● **WHAT THIS TASK INVOLVES**:
The answer is a stretch of the material below, returned exactly: the line containing "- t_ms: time", the line containing "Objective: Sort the", and all lines between.

● **DATASET EXTRACT**:
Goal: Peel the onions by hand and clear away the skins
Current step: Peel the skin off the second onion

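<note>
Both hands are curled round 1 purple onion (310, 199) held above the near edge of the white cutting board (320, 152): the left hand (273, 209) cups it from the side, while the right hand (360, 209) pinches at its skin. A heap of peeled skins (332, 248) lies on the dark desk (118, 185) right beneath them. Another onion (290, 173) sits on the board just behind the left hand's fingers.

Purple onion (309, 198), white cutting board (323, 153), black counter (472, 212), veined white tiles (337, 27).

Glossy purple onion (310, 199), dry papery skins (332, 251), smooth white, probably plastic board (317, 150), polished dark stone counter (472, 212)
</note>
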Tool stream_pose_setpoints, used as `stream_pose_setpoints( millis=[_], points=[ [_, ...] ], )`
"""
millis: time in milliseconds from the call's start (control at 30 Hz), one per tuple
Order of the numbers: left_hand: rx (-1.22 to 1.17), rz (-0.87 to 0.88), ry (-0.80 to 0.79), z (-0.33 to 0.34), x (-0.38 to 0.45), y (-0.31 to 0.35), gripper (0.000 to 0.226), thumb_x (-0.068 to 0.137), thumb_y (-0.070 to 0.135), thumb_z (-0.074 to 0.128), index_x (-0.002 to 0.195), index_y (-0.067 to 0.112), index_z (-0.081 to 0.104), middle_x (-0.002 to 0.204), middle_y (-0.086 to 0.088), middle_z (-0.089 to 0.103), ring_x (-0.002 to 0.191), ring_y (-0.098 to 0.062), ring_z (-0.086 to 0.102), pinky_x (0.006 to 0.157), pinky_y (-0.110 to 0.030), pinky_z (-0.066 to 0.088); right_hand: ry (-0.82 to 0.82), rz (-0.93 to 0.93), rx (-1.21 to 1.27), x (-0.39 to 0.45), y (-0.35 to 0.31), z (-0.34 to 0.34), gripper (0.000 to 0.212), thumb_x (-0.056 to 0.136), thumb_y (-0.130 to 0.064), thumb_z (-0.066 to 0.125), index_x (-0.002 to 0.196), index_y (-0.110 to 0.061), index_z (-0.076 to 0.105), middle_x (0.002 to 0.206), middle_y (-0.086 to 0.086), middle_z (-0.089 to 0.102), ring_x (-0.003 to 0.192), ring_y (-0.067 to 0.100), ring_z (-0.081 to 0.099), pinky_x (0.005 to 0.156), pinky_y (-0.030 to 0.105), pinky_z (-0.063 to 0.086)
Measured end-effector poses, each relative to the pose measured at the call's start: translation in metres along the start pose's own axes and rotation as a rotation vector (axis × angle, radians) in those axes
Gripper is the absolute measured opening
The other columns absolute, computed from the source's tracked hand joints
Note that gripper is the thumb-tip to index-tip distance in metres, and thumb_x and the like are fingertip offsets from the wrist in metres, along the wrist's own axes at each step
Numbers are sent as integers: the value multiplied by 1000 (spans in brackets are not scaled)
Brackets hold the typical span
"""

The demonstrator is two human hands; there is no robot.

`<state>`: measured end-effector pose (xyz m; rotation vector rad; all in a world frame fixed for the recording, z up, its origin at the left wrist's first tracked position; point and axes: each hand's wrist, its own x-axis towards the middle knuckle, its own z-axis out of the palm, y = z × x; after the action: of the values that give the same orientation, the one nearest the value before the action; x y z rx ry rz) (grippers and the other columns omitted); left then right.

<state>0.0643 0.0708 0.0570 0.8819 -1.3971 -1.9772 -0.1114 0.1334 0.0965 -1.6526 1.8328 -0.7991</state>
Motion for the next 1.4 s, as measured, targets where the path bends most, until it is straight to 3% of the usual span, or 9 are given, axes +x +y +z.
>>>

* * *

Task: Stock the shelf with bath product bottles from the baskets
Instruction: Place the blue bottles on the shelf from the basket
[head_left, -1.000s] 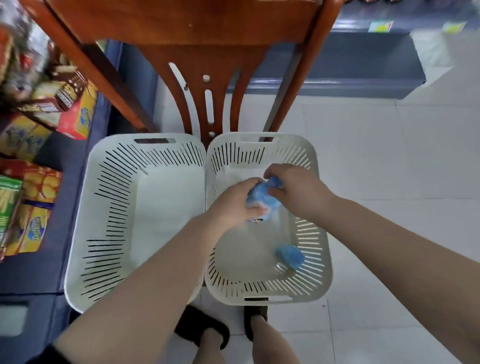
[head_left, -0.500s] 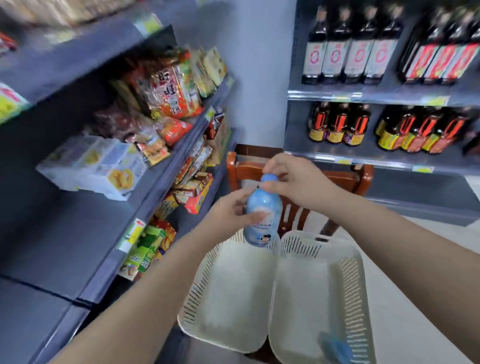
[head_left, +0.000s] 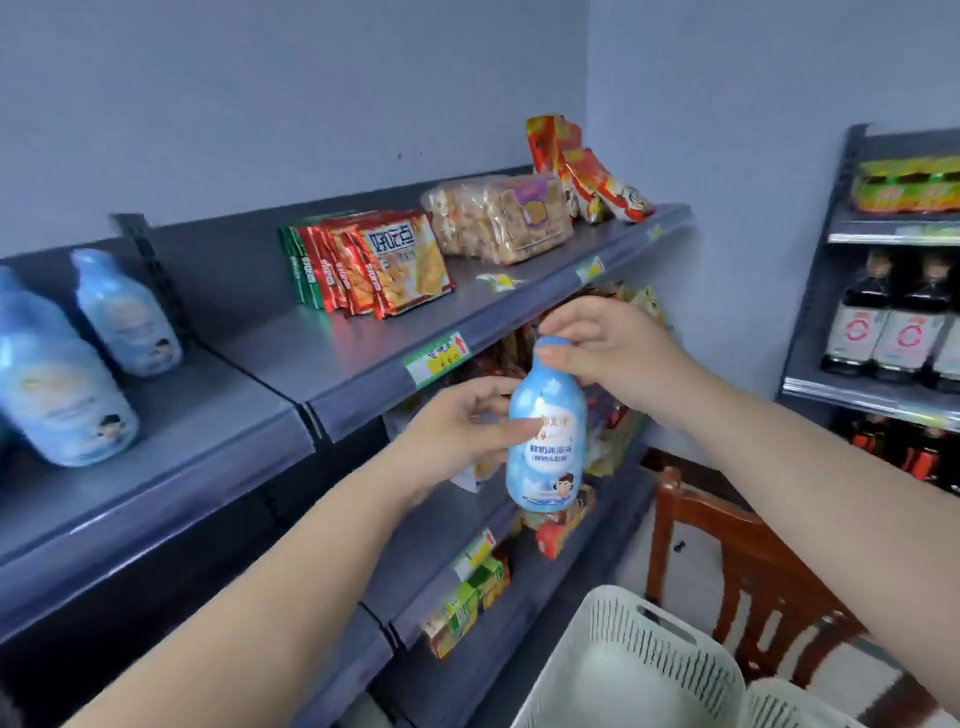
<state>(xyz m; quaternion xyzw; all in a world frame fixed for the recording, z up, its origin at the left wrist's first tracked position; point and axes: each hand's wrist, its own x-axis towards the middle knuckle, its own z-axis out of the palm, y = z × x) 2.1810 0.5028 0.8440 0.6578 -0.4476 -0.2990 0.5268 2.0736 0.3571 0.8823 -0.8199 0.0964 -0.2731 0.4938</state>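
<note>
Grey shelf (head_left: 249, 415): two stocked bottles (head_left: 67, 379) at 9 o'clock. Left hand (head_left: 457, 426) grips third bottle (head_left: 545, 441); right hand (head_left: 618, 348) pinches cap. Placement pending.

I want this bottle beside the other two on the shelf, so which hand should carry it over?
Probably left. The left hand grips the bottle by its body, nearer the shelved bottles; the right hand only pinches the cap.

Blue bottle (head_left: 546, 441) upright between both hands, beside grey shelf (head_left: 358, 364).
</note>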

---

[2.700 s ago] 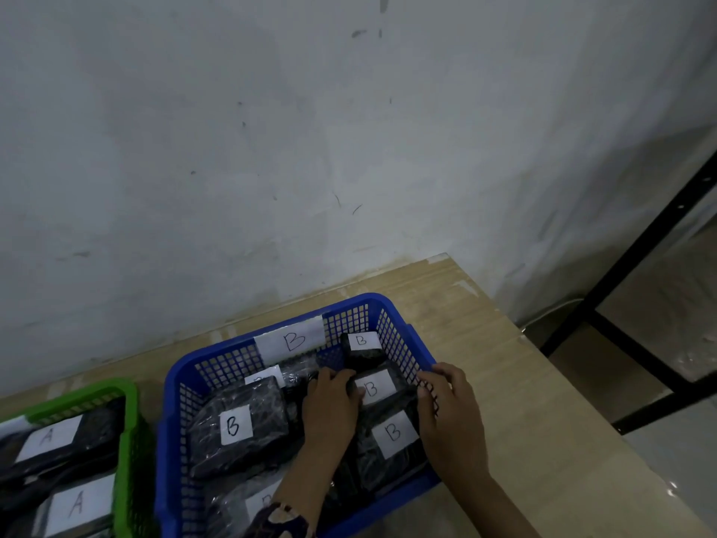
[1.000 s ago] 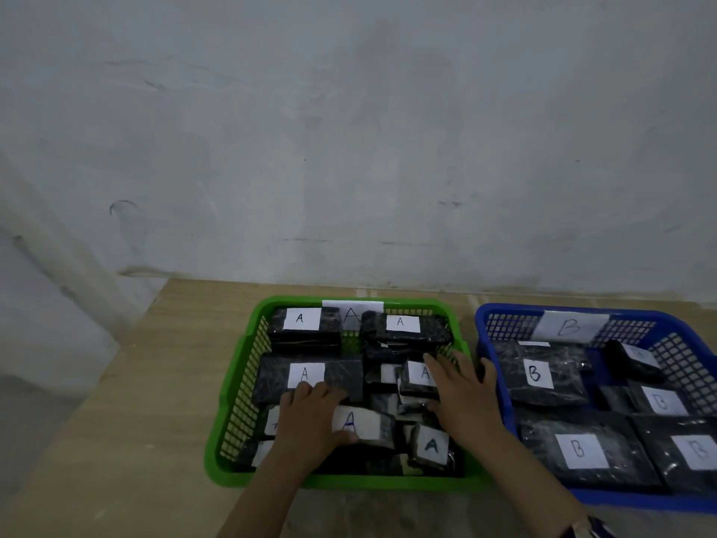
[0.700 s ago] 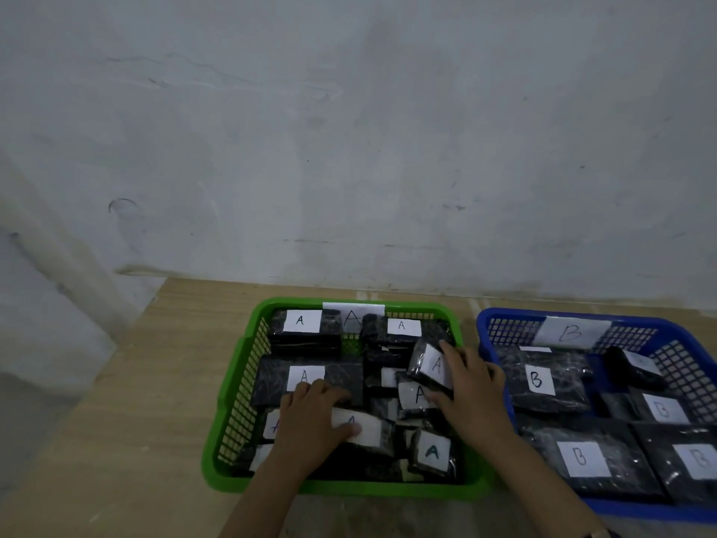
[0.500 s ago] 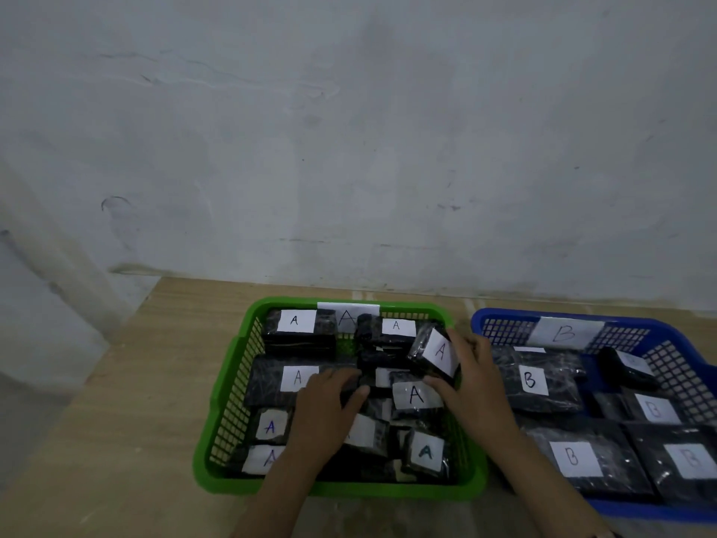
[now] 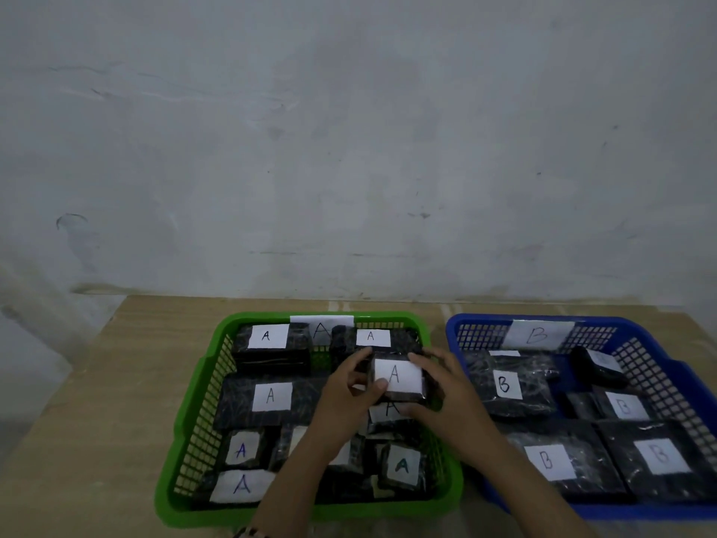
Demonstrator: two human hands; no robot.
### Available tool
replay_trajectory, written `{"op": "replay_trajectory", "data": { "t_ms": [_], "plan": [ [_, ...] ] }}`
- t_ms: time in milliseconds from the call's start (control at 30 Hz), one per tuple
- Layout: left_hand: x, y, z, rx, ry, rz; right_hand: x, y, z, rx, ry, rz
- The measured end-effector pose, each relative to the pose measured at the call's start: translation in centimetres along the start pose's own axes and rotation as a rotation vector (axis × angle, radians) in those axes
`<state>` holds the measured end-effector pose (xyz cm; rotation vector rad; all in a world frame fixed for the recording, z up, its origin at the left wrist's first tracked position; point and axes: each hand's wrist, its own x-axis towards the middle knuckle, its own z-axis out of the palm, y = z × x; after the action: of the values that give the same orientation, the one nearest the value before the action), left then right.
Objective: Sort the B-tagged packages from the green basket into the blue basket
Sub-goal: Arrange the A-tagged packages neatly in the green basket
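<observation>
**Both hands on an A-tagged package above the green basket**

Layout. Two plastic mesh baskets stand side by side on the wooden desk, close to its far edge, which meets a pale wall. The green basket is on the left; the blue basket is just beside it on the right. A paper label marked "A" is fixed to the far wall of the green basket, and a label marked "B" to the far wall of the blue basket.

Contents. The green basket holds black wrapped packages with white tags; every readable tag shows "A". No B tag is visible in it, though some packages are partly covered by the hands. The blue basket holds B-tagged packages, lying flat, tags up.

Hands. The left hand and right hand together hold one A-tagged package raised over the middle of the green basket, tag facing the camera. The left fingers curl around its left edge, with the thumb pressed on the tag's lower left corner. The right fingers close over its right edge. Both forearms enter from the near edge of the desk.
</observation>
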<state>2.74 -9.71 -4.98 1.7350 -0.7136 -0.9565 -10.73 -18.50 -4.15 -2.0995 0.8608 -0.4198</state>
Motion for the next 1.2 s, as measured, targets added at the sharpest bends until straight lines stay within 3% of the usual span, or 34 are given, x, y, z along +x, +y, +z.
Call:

● **RESULT FOR THIS TASK**:
- t_ms: time in milliseconds from the call's start (control at 30 Hz), one per tuple
- Layout: left_hand: x, y, z, rx, ry, rz; right_hand: x, y, z, rx, ry, rz
- The measured end-effector pose, each relative to the pose measured at the call's start: translation in centimetres along the start pose's own axes and rotation as a rotation vector (axis × angle, radians) in those axes
`<state>` holds the measured end-effector pose (xyz cm; rotation vector rad; all in a world frame fixed for the recording, z up, its origin at the left wrist's first tracked position; point and axes: each hand's wrist, its own x-axis towards the middle knuckle, its own z-axis out of the palm, y = z × x; after the action: of the values that give the same orientation, the one nearest the value before the action), left then right.
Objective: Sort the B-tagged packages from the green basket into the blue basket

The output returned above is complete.